(DATASET EXTRACT begins)

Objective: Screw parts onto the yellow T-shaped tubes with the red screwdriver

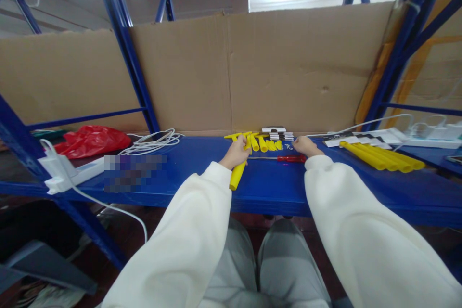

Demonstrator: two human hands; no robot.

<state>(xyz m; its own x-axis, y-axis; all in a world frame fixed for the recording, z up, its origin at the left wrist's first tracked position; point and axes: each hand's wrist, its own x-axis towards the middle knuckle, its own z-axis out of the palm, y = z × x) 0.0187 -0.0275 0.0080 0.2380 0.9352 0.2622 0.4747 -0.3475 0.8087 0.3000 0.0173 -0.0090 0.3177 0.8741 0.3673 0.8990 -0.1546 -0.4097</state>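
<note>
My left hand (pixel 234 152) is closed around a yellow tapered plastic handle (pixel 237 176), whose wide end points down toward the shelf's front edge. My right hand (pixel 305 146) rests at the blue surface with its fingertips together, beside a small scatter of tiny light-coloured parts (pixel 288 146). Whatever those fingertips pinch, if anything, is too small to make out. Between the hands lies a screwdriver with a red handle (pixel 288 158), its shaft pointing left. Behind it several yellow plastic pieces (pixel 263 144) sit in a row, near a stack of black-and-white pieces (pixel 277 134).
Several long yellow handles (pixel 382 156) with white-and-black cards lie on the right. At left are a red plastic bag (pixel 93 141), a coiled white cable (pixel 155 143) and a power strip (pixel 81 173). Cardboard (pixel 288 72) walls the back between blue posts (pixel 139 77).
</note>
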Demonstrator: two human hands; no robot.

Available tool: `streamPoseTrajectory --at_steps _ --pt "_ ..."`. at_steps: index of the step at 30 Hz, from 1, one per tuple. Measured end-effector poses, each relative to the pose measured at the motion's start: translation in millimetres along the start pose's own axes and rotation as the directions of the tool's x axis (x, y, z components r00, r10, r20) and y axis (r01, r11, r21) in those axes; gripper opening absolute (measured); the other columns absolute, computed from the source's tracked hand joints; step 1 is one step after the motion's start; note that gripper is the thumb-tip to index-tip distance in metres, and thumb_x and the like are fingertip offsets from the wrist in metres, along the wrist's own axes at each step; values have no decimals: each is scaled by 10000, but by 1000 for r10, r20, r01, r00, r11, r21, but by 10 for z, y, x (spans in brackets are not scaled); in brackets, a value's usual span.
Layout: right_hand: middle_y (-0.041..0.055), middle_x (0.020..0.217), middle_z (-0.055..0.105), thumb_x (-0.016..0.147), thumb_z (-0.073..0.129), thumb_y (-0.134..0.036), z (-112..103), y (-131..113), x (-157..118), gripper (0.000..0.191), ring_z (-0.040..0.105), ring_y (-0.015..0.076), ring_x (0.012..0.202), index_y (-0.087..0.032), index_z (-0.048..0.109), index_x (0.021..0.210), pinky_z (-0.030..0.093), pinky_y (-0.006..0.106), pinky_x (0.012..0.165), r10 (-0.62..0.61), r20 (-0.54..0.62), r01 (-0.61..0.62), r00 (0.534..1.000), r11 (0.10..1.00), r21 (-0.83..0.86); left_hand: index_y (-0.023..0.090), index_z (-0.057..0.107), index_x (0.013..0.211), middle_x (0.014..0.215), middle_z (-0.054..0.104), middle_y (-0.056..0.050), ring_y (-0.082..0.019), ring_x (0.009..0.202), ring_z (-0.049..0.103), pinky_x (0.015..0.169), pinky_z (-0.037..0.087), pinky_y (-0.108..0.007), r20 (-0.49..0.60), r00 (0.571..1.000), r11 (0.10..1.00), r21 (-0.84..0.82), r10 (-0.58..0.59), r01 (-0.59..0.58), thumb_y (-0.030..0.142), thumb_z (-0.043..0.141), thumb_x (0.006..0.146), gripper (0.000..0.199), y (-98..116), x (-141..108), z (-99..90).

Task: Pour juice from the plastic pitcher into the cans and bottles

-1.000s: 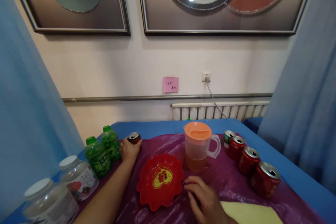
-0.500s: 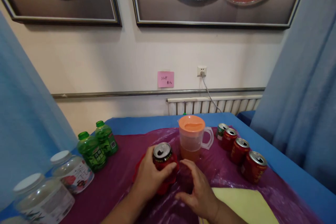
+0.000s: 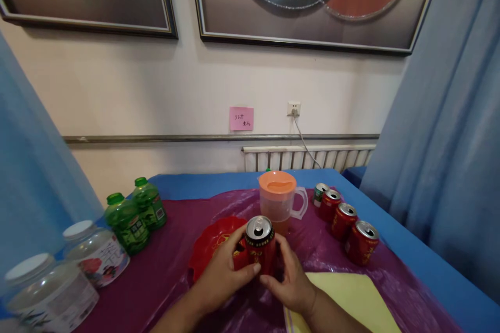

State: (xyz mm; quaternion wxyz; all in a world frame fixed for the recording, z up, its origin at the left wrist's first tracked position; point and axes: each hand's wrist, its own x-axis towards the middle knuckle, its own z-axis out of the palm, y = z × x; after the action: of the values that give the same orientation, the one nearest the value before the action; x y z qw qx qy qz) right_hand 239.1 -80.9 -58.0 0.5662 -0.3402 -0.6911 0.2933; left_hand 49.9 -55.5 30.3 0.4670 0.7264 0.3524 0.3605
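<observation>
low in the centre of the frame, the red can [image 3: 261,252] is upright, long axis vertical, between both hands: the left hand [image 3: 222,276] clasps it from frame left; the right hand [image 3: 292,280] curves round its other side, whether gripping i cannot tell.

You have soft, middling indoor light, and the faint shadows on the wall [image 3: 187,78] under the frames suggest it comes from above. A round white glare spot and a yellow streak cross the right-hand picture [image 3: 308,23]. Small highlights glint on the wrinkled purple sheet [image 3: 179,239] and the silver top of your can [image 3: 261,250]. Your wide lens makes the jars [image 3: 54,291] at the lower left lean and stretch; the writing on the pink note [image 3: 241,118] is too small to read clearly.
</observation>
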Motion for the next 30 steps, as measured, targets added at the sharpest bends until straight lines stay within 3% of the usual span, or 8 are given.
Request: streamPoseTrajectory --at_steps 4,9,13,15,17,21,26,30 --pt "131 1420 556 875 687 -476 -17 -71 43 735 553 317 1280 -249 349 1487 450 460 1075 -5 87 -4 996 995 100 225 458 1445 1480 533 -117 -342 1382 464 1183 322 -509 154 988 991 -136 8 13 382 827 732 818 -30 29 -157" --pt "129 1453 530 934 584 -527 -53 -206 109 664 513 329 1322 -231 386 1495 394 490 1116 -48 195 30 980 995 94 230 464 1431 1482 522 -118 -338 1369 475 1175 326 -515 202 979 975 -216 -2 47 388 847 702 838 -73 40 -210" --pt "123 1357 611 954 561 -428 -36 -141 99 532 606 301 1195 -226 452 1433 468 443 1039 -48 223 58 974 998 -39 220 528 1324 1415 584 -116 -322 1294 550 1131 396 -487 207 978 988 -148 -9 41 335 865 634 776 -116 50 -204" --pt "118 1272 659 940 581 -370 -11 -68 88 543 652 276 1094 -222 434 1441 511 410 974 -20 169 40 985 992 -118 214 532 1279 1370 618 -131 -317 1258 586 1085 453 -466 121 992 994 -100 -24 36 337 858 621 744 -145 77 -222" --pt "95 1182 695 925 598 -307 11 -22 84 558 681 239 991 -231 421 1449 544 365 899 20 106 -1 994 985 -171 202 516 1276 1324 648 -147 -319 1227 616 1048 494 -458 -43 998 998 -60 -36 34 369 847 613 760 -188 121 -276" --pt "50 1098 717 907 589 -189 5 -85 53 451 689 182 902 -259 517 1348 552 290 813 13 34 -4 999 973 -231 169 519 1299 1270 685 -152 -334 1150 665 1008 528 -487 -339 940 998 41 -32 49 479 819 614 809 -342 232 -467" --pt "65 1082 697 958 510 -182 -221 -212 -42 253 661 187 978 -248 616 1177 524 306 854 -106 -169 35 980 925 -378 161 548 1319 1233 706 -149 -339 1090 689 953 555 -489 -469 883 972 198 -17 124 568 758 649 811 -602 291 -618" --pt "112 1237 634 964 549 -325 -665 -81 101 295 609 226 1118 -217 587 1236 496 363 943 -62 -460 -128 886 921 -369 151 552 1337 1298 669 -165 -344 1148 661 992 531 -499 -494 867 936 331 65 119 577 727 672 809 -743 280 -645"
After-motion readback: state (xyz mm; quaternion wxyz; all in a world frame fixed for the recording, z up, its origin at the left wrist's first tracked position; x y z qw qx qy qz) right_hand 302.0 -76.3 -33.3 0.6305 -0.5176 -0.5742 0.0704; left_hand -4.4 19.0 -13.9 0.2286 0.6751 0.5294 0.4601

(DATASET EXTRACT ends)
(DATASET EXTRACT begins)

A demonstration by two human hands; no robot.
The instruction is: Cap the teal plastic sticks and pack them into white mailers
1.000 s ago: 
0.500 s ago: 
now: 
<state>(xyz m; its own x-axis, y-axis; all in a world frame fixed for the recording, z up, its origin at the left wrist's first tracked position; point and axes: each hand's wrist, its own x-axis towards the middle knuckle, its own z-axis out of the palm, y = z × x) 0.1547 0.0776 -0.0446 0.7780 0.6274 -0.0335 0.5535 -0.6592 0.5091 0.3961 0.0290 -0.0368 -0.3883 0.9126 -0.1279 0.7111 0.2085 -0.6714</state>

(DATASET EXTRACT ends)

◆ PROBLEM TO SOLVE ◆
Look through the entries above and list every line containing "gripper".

◆ REPLY ◆
Available tool: `streamPoseTrajectory --at_steps _ --pt "_ ..."`. at_steps: index of the step at 30 Hz, from 1, one per tuple. Measured end-effector poses, each relative to the pose measured at the motion's start: translation in millimetres along the start pose's own axes and rotation as the directions of the tool's x axis (x, y, z components r00, r10, r20) and y axis (r01, r11, r21) in those axes; gripper opening absolute (measured); the other columns absolute, computed from the source's tracked hand joints; step 1 is one step after the motion's start; note that gripper is the thumb-tip to index-tip distance in metres, and thumb_x and the like are fingertip offsets from the wrist in metres, along the wrist's own axes at each step; values have no decimals: each is scaled by 10000, but by 1000 for r10, r20, r01, r00, r11, r21, but by 10 for z, y, x (spans in brackets are not scaled); in brackets, a value's usual span.
Layout: right_hand: middle_y (-0.041..0.055), middle_x (0.020..0.217), middle_z (-0.055..0.105), thumb_x (-0.016..0.147), thumb_z (-0.073..0.129), thumb_y (-0.134..0.036), z (-112..103), y (-131..113), x (-157..118), gripper (0.000..0.191), ring_z (-0.040..0.105), ring_y (-0.015..0.076), ring_x (0.012..0.202), index_y (-0.087..0.032), index_z (-0.048..0.109), index_x (0.021..0.210), pinky_z (-0.030..0.093), pinky_y (-0.006..0.106), pinky_x (0.012..0.165), r10 (-0.62..0.61), r20 (-0.54..0.62), r01 (-0.61..0.62), r00 (0.534..1.000), r11 (0.10..1.00), r21 (-0.83..0.86); left_hand: index_y (-0.023..0.090), index_z (-0.057..0.107), index_x (0.013..0.211), middle_x (0.014..0.215), middle_z (-0.054..0.104), middle_y (-0.056..0.050), ring_y (-0.082..0.019), ring_x (0.009..0.202), ring_z (-0.049..0.103), pinky_x (0.015..0.169), pinky_z (-0.037..0.087), pinky_y (-0.108..0.007), r20 (-0.49..0.60), r00 (0.571..1.000), r11 (0.10..1.00), r21 (-0.84..0.82), r10 (-0.58..0.59), r01 (-0.59..0.58), thumb_y (-0.030..0.142), thumb_z (-0.043..0.141), thumb_x (0.006..0.146), gripper (0.000..0.199), y (-98..116), x (-141..108), z (-99..90).

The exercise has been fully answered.